◆ Directions for this task
Each line below that contains the word "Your" must be copied.

(Collected data entries)
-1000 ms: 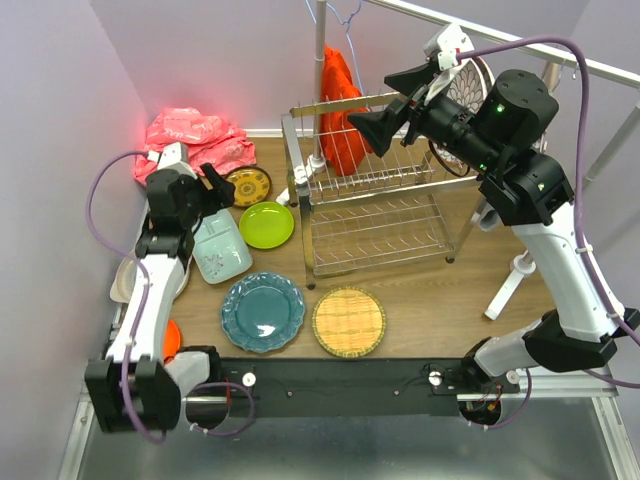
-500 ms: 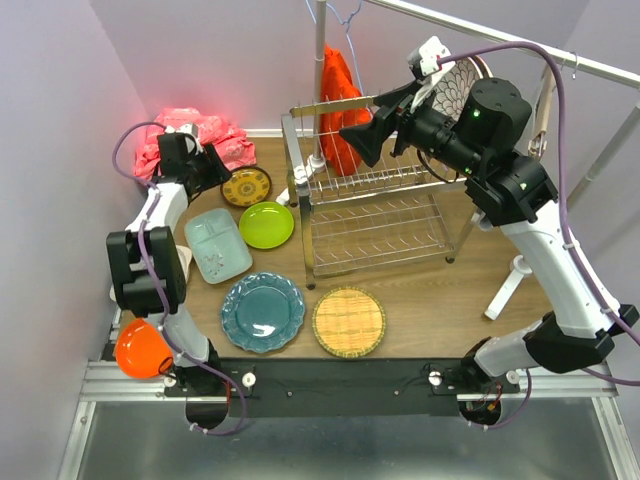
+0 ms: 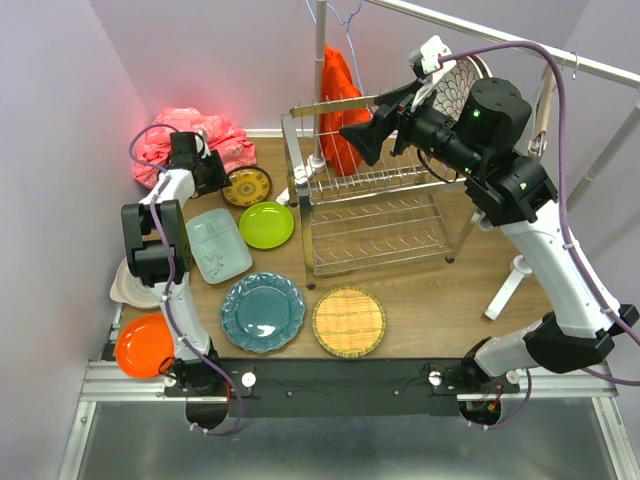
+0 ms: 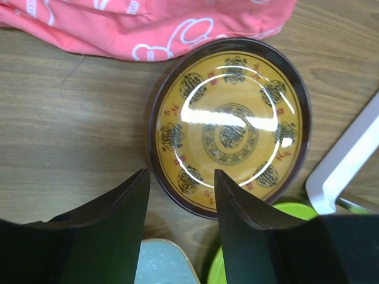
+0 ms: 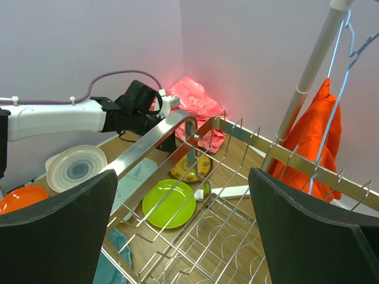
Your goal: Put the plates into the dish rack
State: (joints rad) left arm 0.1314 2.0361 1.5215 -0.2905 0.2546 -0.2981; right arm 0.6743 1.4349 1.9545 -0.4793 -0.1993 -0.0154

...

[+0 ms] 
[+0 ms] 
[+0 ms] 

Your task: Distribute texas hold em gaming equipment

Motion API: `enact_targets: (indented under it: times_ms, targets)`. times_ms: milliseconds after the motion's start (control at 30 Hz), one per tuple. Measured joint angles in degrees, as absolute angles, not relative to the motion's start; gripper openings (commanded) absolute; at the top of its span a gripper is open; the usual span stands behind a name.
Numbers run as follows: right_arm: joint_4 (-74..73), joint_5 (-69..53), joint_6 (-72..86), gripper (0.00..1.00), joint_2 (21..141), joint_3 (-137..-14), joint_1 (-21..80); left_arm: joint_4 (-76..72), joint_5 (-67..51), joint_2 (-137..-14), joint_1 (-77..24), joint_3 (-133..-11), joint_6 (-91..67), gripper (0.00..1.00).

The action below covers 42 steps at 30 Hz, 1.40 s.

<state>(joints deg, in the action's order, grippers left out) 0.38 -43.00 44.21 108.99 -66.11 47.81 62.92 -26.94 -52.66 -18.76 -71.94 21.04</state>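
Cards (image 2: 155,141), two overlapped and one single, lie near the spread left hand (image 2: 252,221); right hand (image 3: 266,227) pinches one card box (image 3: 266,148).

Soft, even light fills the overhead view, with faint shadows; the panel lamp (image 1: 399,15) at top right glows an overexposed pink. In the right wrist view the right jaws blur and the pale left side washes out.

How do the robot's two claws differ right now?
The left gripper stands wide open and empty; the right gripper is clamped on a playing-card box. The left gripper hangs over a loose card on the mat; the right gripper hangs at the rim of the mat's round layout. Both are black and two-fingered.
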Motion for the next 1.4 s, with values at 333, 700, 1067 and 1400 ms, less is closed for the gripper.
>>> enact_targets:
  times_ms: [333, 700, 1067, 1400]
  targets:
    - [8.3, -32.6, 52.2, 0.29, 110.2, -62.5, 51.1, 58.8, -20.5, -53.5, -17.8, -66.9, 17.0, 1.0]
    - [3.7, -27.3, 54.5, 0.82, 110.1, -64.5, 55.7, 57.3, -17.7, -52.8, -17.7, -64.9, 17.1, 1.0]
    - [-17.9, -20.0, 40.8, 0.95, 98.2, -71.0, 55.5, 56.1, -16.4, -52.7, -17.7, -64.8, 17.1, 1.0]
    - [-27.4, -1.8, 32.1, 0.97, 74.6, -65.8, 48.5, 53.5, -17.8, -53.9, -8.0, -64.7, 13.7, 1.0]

◆ Answer to this problem
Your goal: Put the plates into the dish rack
Your task: Distribute texas hold em gaming equipment

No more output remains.